→ **Work task**
Please state in a single number how many lines of the entries below include the word "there".

→ **Input data**

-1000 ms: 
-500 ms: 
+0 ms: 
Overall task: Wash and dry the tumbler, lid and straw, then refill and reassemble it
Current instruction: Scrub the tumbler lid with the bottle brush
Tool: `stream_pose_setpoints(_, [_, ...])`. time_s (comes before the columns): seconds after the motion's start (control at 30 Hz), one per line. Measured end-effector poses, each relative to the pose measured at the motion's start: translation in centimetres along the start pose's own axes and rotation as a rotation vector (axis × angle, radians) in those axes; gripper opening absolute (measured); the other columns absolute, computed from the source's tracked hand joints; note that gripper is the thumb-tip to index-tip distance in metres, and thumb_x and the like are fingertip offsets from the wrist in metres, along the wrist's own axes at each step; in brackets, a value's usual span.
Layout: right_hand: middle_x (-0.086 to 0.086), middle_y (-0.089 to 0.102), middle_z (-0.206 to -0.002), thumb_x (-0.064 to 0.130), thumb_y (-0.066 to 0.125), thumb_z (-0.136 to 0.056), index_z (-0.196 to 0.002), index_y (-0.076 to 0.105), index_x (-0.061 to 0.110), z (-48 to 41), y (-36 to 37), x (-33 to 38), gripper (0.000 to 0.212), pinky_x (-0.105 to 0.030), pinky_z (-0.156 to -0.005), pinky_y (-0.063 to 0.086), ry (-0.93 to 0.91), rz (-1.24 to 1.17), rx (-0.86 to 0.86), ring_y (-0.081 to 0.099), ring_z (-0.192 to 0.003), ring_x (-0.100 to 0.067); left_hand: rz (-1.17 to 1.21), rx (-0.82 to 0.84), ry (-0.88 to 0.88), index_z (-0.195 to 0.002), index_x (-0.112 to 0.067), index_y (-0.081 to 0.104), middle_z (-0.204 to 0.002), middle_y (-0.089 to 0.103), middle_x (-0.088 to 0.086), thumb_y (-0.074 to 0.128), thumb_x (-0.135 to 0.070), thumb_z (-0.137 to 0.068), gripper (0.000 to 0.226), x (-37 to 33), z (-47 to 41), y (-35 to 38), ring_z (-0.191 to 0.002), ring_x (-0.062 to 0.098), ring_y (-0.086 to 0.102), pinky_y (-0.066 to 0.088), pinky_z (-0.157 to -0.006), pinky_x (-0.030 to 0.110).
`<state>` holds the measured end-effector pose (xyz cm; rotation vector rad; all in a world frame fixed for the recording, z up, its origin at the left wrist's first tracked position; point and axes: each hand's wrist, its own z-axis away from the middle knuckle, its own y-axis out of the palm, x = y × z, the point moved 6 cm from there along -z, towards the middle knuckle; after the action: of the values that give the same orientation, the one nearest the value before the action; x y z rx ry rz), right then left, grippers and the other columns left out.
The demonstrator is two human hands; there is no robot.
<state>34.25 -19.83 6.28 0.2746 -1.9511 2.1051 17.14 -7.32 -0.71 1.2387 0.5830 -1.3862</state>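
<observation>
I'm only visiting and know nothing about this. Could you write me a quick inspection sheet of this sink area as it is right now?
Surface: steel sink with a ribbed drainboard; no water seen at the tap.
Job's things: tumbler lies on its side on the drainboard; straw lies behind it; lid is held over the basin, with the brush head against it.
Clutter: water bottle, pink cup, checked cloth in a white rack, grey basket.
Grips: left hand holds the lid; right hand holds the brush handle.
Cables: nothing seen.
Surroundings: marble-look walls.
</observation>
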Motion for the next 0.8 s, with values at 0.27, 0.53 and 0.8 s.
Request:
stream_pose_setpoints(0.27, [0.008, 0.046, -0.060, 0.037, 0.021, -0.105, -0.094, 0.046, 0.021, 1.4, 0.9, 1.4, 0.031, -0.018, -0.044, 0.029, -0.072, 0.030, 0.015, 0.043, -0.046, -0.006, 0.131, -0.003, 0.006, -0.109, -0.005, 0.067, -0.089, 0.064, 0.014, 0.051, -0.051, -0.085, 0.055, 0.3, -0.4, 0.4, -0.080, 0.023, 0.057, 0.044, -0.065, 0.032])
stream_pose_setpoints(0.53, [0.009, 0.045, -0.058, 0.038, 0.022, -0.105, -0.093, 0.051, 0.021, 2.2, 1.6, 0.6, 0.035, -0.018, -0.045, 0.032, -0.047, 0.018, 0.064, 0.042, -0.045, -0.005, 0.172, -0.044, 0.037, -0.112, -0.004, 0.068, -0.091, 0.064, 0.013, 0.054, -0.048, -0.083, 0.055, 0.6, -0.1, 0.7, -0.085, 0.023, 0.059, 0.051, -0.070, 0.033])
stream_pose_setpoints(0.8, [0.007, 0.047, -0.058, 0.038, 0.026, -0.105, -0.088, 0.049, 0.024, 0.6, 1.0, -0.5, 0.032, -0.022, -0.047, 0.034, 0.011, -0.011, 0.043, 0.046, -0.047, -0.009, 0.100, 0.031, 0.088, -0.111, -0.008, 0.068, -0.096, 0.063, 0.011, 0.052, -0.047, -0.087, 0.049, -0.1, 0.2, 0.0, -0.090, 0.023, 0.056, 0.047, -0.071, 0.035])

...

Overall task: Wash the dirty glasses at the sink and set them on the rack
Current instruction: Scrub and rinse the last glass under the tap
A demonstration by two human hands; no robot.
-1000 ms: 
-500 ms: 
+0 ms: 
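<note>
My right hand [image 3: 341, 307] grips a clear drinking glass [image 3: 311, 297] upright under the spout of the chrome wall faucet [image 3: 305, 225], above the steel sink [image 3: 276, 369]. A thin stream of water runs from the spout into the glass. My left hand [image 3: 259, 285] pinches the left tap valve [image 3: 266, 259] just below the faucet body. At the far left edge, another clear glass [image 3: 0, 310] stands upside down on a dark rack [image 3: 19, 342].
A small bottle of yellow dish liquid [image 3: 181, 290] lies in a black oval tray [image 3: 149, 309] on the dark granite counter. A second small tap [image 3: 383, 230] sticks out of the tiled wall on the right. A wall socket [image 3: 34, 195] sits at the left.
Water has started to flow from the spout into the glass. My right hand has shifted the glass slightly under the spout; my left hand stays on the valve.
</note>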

→ **Written answer**
2